The human body was the central focus of western art for some six centuries, from the Renaissance, when anatomical studies began (at some risk to venturesome artists like Leonardo), until the advent of Modernism, when artists rejected academic style and the idea of man as semi-divine. Delacroix’s“admirable poem, that human body from which I am learning to read” had declined into, in essence, debased doggerel. With Dada and Surrealism, artists sought to portray the complexities of modern consciousness, not the dogmas of received wisdom from Greco-Roman and Christian culture.

 The East Bay painter Lew Carson draws on the Dadaist/Surrealist  collage tradition for his poetic imaginary landscapes (or, to use Roberto Matta’s term, ‘inscapes;) Inspired by anatomical diagrams, including the famous 1858 classic text, Gray’s Anatomy (still being published!), which he he found “familiar, complex and mysterious”—Carson layers his anatomical contour drawings atop printed maps mounted to wooden panels. Since the topography remains legible beneath Carson’s translucent glazes, he combines, in Secret Maps of the Body, the inner world and the outer, the self and the world. “Ascension,” “A Narrative of Longing,” “Bone Scape,” “Sequence/Consequence,” and “Luminous Entity” depict the body as a microcosm of the universe.
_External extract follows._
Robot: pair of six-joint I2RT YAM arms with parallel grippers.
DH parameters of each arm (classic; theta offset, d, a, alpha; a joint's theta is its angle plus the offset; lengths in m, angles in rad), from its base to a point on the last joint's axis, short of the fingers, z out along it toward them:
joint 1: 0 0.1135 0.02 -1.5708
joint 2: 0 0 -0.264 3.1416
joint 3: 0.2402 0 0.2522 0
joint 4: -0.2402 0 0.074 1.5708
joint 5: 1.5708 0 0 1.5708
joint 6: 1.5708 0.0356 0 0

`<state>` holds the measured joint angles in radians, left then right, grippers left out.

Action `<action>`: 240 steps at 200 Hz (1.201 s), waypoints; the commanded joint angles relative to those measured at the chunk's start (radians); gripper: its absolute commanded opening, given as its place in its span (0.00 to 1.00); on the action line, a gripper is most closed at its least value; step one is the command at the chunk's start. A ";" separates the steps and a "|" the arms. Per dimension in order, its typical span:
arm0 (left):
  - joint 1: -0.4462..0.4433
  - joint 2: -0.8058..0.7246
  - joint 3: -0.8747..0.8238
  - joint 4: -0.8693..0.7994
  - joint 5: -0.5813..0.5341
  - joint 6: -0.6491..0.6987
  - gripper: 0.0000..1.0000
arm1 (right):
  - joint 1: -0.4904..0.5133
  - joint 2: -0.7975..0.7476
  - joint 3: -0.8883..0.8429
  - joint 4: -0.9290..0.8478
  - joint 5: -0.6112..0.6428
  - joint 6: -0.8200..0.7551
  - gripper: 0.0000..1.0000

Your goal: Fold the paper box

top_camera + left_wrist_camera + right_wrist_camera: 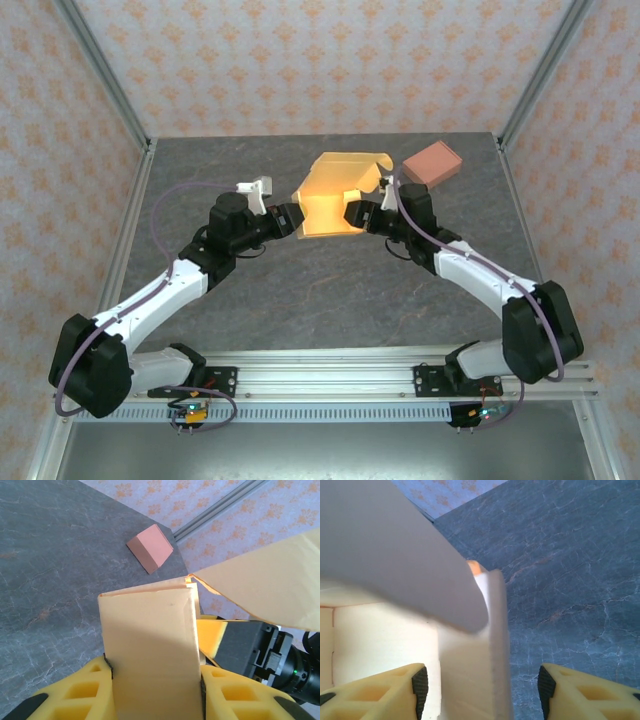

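Yellow card, thin and light by the look of it: the paper box (335,195) is half-formed in the far half of the table (300,300), about midway between its side edges, between my two arms. My left fingers (85,692) pinch one upright wall panel flat. My right fingers (380,690) stand spread astride another wall, the outer one clear of it. I judge the card will buckle if squeezed mid-panel, so I'd hold close to the creases. A pink block (432,163) lies near the far right corner.
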<state>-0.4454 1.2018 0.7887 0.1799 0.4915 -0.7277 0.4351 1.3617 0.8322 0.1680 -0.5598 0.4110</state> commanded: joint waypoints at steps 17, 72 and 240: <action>-0.008 0.010 0.035 -0.001 -0.004 0.014 0.17 | -0.017 -0.042 0.001 -0.007 0.006 -0.034 0.62; -0.008 0.010 0.034 0.039 0.032 -0.005 0.17 | -0.019 0.001 0.002 0.023 0.025 -0.017 0.49; -0.065 0.035 0.064 0.068 -0.033 -0.021 0.16 | 0.163 0.149 -0.019 0.139 0.582 -0.366 0.22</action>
<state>-0.4911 1.2530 0.8051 0.1955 0.4343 -0.7586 0.6109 1.4998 0.8722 0.2249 0.0162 0.1776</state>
All accounts of mystical experiences note the loss of self and ego—or, rather, their incorporation into the fabric of the cosmos. Carson sees art as a potential vehicle for “transport[ing] us from the ordinary to the ecstatic, a heightened state of clarity and bliss,” and these lyrical semi-abstract paintings, with their glowing, stained-glass palettes and biomorphic forms, show that art can be, despite the aesthetic cynicism of recent years, transcendent, merging the personal with the universal.